AIM OF THE EXERCISE:
Repeat the data as given. Images do not go in the copy.

____

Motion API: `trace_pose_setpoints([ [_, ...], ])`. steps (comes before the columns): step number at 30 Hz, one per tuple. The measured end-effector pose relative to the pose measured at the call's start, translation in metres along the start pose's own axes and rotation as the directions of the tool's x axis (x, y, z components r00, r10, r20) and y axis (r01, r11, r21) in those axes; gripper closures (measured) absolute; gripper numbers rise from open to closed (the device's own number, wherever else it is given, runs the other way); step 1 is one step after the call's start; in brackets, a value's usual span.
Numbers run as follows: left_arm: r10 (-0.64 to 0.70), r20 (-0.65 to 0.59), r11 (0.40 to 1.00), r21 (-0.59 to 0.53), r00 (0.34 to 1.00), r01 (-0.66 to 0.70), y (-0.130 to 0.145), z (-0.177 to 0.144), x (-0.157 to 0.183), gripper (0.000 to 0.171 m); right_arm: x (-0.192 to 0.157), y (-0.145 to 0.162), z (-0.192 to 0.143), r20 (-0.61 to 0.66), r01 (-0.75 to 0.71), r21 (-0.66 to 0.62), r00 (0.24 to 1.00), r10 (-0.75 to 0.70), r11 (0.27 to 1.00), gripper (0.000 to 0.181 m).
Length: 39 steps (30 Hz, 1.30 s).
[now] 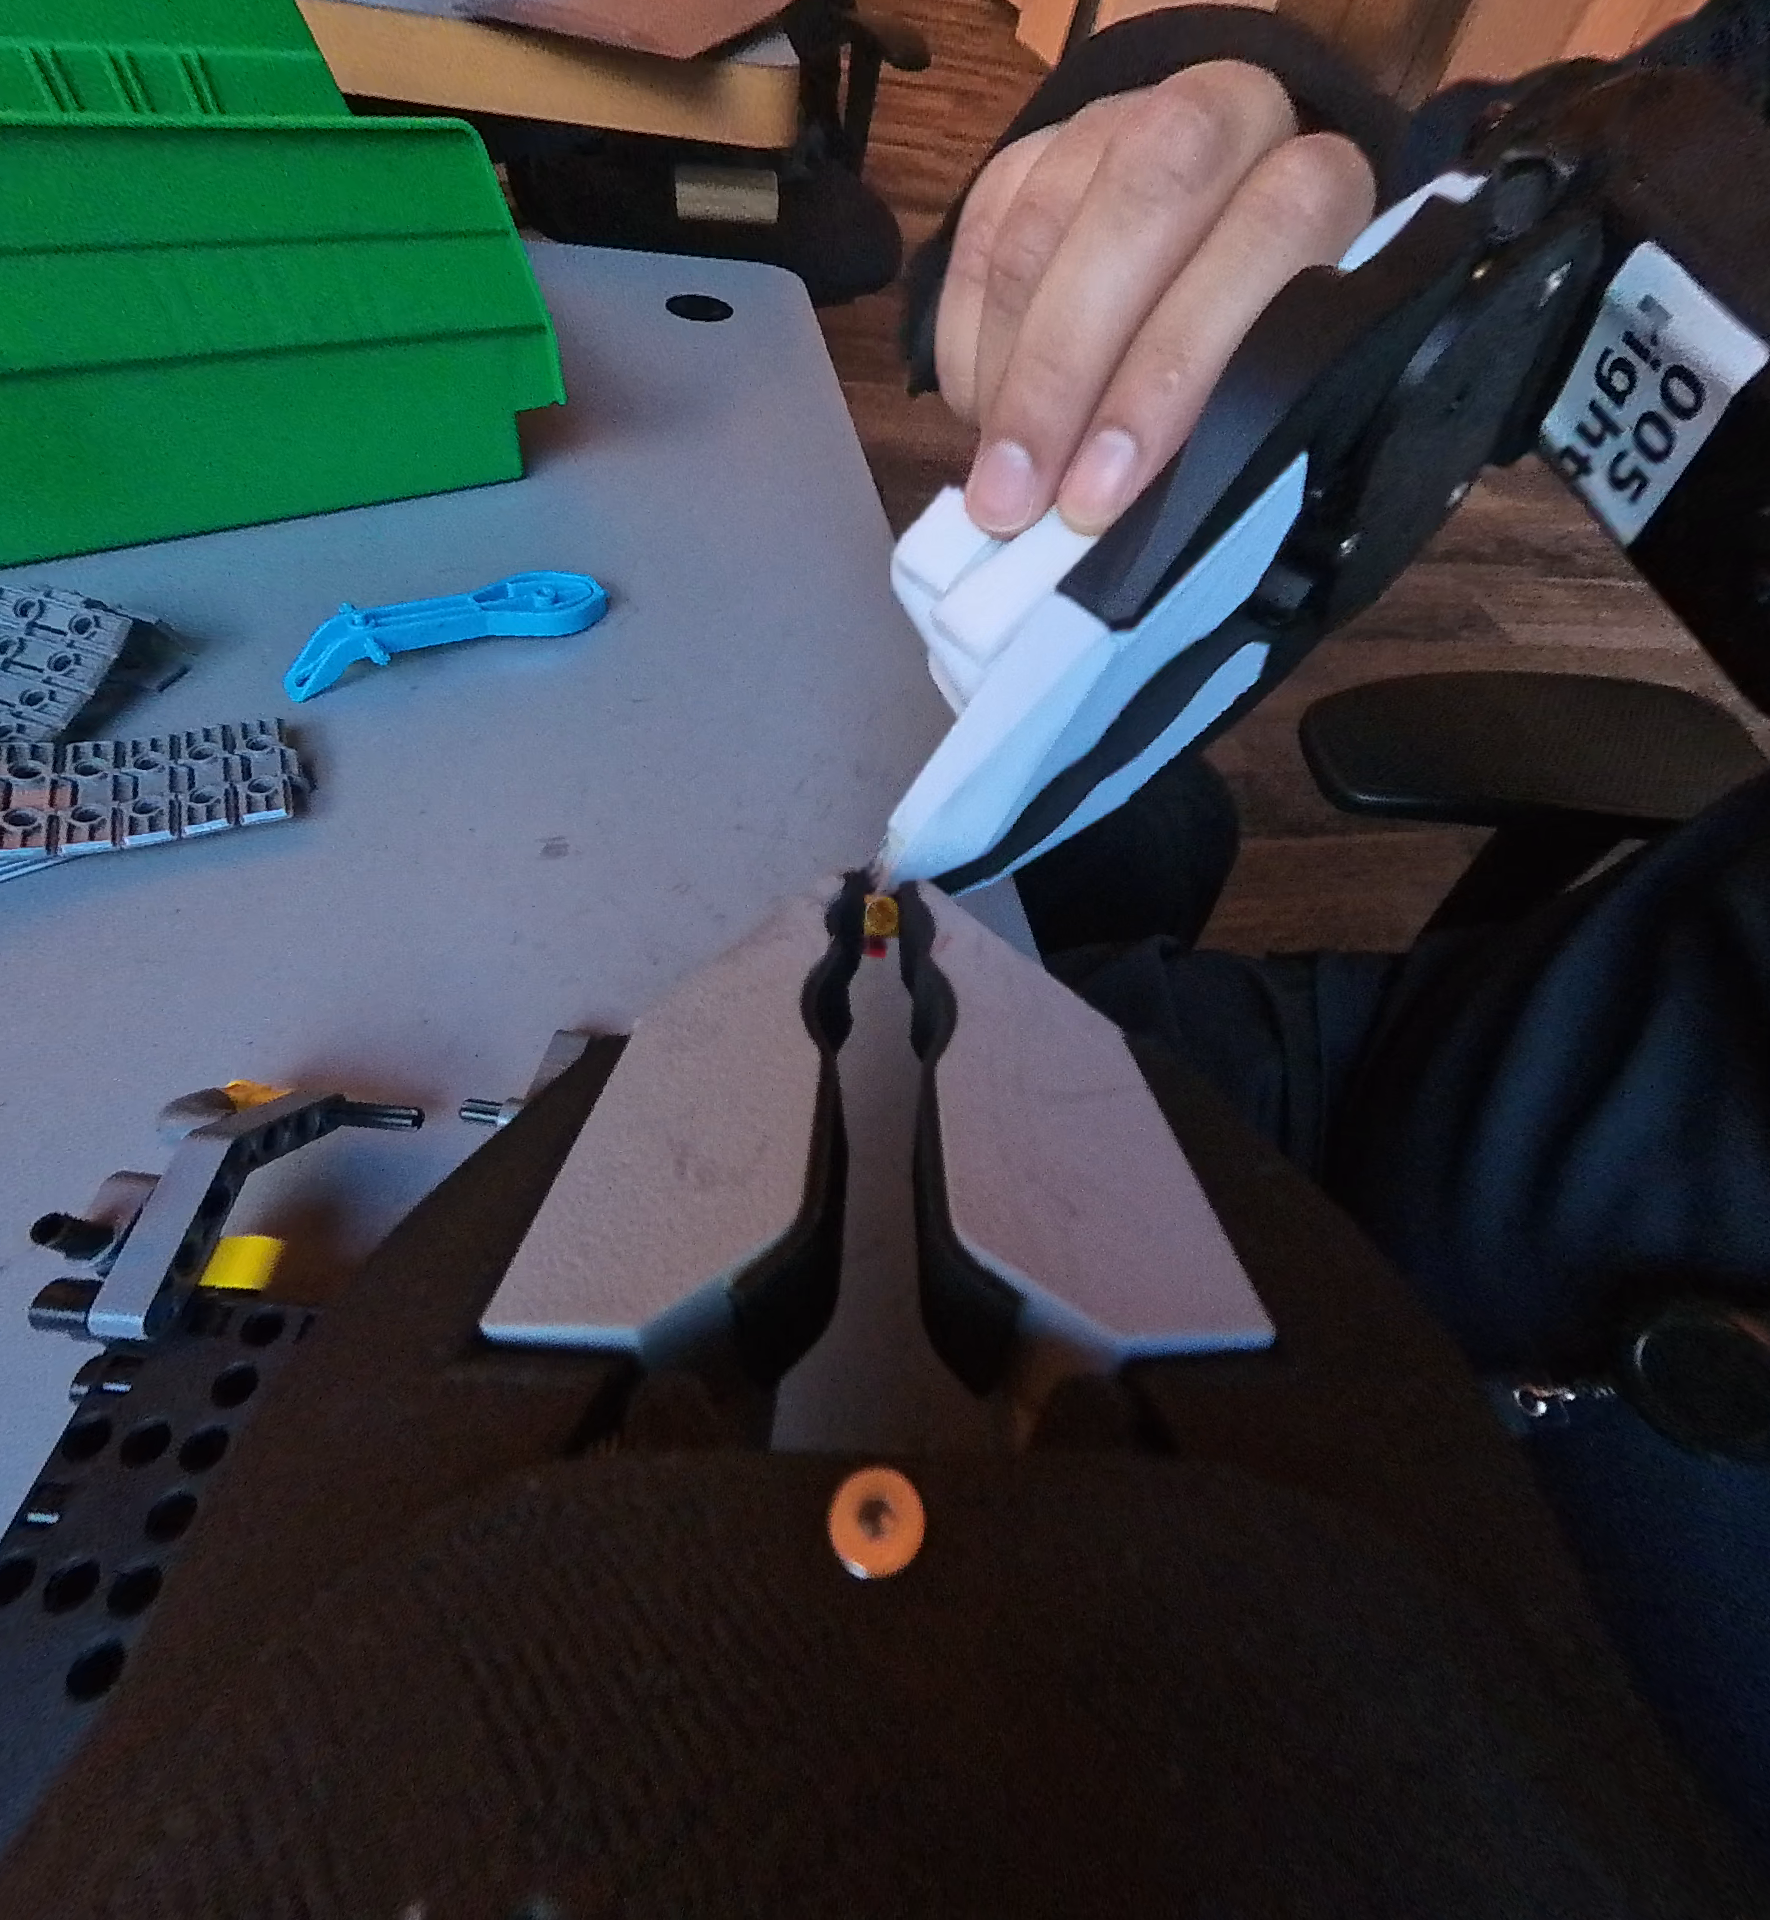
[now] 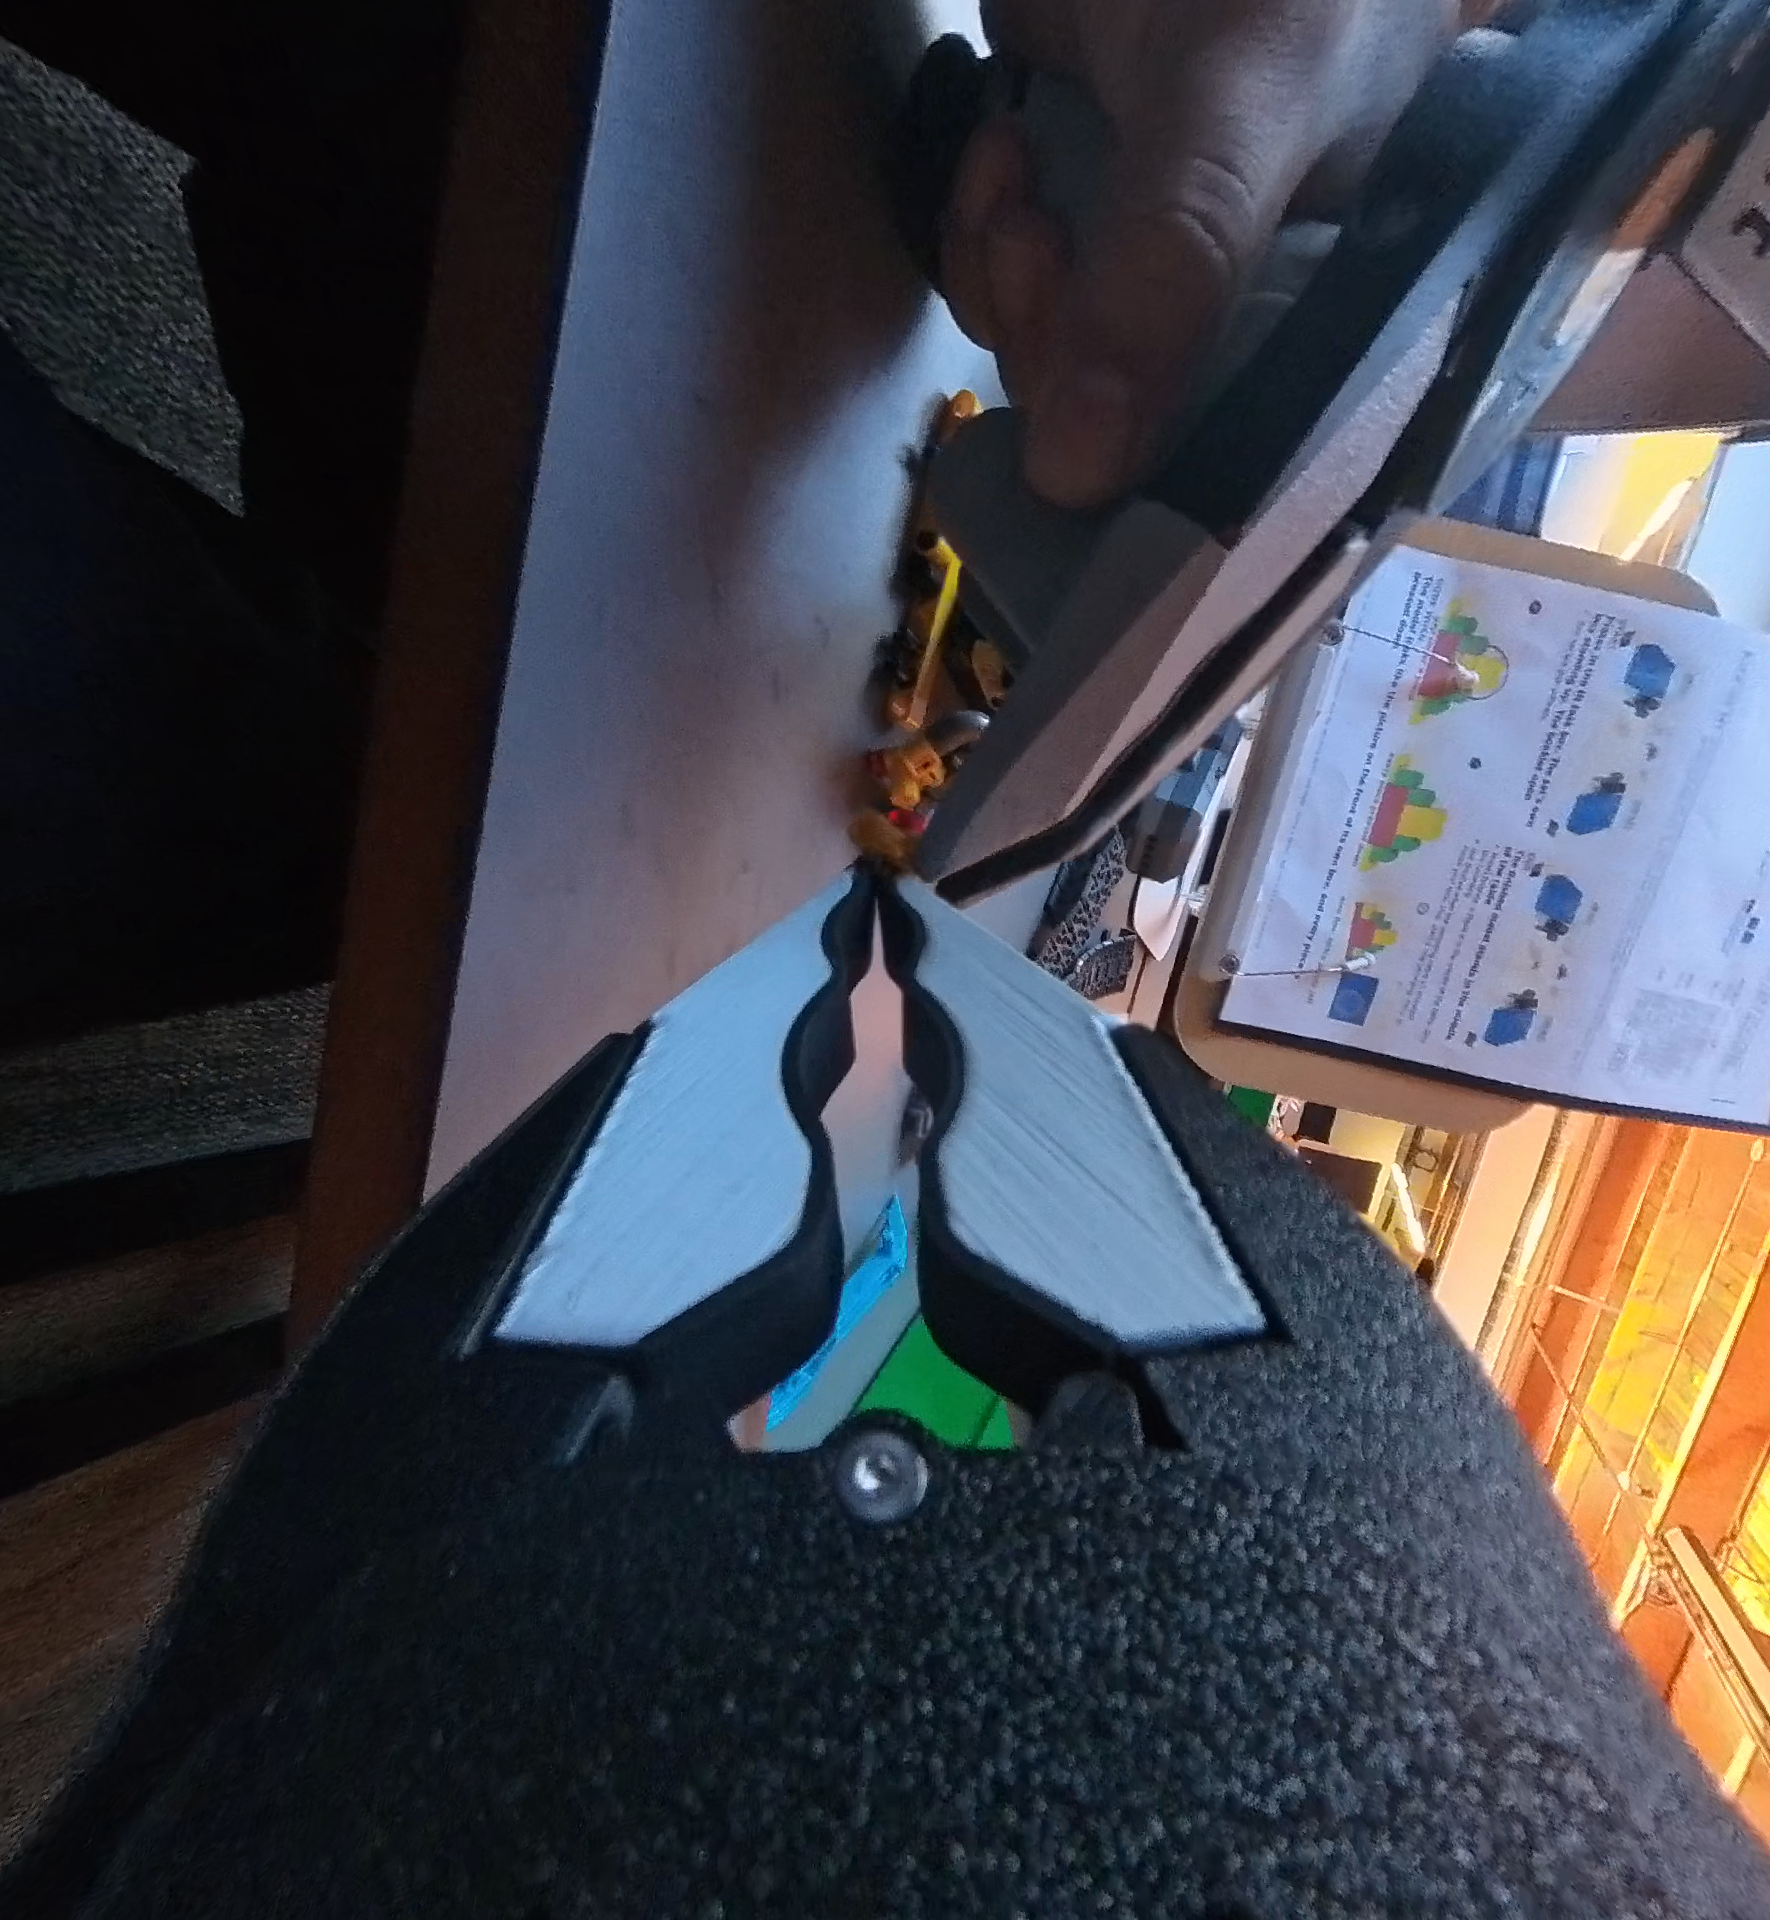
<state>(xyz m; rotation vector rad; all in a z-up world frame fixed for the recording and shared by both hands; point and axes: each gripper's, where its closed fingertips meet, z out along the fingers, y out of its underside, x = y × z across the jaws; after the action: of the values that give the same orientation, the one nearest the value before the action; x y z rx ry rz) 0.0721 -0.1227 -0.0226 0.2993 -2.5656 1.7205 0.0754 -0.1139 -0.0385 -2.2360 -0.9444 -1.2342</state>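
One small yellow piece [image 1: 879,914] with red underside, pinched in left gripper [image 1: 877,906] fingers; right gripper [image 2: 877,902] fingers closed, touching it, past the bench [image 1: 590,831] edge.

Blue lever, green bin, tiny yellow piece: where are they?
Blue lever [image 1: 445,631]: left wrist view, mid-handle.
Green bin [image 1: 216,343]: left wrist view, sloped front wall.
Tiny yellow piece [image 1: 879,914]: left wrist view, its round face.
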Motion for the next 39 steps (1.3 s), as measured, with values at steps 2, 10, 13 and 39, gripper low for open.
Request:
trace_pose_setpoints([
  [2,0.015,-0.005,1.0,-0.022,1.0,-0.015,0.003,0.002,0.002,0.168,-0.001,0.0,0.004,0.0,-0.006,-0.005,1.0,0.006,1.0,0.181],
  [10,-0.081,0.008,0.996,0.046,0.997,0.08,-0.003,-0.011,-0.008,0.171,0.005,-0.003,0.005,-0.079,-0.352,0.047,0.932,0.355,0.935,0.16],
  [13,-0.182,0.003,0.975,0.128,0.983,0.18,-0.011,-0.02,-0.02,0.171,0.005,0.008,0.014,-0.138,-0.466,0.014,0.875,0.463,0.885,0.165],
  [39,0.04,0.624,0.933,-0.304,0.78,0.195,0.033,-0.215,-0.136,0.15,-0.013,0.045,0.024,0.07,-0.8,-0.018,0.598,0.798,0.6,0.16],
])
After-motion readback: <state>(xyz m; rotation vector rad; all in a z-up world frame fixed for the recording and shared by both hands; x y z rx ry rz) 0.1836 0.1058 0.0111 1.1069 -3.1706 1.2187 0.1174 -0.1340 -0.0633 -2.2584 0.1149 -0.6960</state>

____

EXERCISE ANSWER:
Motion API: `trace_pose_setpoints([ [_, ...], ])`. steps (comes before the columns): step number at 30 Hz, one per tuple. The measured end-effector pose relative to the pose measured at the call's start, translation in metres along the start pose's own axes and rotation as the directions of the tool's x axis (x, y, z components r00, r10, r20) and y axis (r01, r11, r21) in those axes; gripper closures (measured) absolute; gripper numbers rise from open to closed (the device's own number, wherever else it is given, runs the other way); step 1 is one step after the call's start; in brackets, a value's usual span.
Numbers run as follows: left_arm: r10 (-0.64 to 0.70), r20 (-0.65 to 0.59), r11 (0.40 to 1.00), r21 (-0.59 to 0.53), r00 (0.34 to 1.00), r01 (-0.66 to 0.70), y (-0.130 to 0.145), z (-0.177 to 0.144), x (-0.157 to 0.183), gripper (0.000 to 0.171 m); right_arm: x (-0.192 to 0.157), y (-0.145 to 0.162), z (-0.192 to 0.143), r20 (-0.61 to 0.66), r01 (-0.75 to 0.71), r21 (-0.66 to 0.62), r00 (0.24 to 1.00), r10 (-0.75 to 0.70), r11 (0.27 to 1.00), gripper (0.000 to 0.181 m).
Length: 39 steps (30 Hz, 1.30 s).
[now] 
[now] 
<state>(xyz m; rotation vector rad; all in a z-up world frame fixed for the recording and shared by both hands; point and axes: each gripper's, where its closed fingertips meet, z out along the fingers, y out of its underside, x = y × z across the jaws; after the action: of the values that give the same orientation, the one nearest the value before the action; x y z rx ry rz) 0.0721 -0.1227 -0.0226 0.2993 -2.5656 1.7205 0.0754 -0.1139 -0.0385 -2.2360 -0.9444 -1.2342</state>
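One small yellow piece [image 1: 879,914] with red underside, pinched in left gripper [image 1: 877,906] fingers; right gripper [image 2: 877,902] fingers closed, touching it, past the bench [image 1: 590,831] edge.

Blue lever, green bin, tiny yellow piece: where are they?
Blue lever [image 1: 445,631]: left wrist view, mid-handle.
Green bin [image 1: 216,343]: left wrist view, sloped front wall.
Tiny yellow piece [image 1: 879,914]: left wrist view, its round face.
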Motion for the next 39 steps (1.3 s), as measured, with values at steps 2, 10, 13 and 39, gripper low for open.
Request:
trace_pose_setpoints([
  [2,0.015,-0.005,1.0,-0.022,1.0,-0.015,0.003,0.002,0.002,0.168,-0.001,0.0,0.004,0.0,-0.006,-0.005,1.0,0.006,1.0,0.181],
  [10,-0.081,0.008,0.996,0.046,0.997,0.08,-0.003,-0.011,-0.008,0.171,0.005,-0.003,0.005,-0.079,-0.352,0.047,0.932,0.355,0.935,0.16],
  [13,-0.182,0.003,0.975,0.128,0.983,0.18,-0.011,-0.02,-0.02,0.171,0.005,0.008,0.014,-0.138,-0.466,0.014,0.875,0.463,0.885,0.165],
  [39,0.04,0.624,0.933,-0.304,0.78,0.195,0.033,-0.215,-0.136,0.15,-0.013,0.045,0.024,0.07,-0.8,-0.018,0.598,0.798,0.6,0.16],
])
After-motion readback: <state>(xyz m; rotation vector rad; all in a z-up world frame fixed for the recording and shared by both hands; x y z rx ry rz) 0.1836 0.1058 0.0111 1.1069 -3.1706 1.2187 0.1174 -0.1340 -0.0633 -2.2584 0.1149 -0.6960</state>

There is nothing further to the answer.